This example illustrates the principle of time series envelope and its relationship to the “LB_Keogh” lower bound [1].
The envelope of a time series consists of two time series such that the original time series is between the two time series. Denoting the original time series \(X = (X_i)_{1 \leq i \leq n}\), the envelope of this time series is an ensemble of two time series of same length \(L = (l_i)_{1 \leq i \leq n}\) and \(U = (u_i)_{1 \leq i \leq n}\) such that for all \(i \in \{1, \ldots, n\}\):
\[ \begin{align}\begin{aligned}u_i = \max(x_{i - r}, \ldots, x_{i + r})\\l_i = \min(x_{i - r}, \ldots, x_{i + r})\end{aligned}\end{align} \]
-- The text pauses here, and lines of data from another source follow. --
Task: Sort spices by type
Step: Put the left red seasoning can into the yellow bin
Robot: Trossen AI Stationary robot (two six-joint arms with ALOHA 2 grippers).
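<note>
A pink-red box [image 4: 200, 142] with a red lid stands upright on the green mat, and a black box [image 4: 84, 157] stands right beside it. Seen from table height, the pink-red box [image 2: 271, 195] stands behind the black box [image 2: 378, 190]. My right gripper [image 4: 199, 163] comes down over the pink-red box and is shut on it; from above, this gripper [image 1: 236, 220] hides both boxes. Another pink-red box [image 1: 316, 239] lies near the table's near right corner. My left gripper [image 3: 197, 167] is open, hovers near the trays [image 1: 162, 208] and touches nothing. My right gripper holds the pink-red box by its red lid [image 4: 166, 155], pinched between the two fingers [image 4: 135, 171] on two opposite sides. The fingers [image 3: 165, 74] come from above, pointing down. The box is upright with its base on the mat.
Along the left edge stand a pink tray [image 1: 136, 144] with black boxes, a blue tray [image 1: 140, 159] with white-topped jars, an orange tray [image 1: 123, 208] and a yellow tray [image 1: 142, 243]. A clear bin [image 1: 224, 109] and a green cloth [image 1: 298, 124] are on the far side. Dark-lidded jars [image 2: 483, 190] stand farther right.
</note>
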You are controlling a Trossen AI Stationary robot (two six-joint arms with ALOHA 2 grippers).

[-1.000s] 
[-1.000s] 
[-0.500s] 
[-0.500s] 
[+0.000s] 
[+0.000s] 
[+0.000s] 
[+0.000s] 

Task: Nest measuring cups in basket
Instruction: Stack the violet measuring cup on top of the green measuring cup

where \(r\) is the radius of the envelope.
The distance between a time series $Q$ and an envelope \((L, U)\) is defined as:
\[\begin{split}LB_{Keogh}(Q, (L, U)) = \sqrt{\sum_{i=1}^n \begin{cases} (q_i - u_i)^2 & \text{if $q_i > u_i$}\\ (q_i - l_i)^2 & \text{if $q_i < l_i$}\\ 0 & \text{otherwise} \end{cases} }\end{split}\]
So it is simply the Euclidean distance between \(Q\) and the envelope.
[1] E. Keogh and C. A. Ratanamahatana, “Exact indexing of dynamic time warping”. Knowledge and Information Systems, 7(3), 358-386 (2004).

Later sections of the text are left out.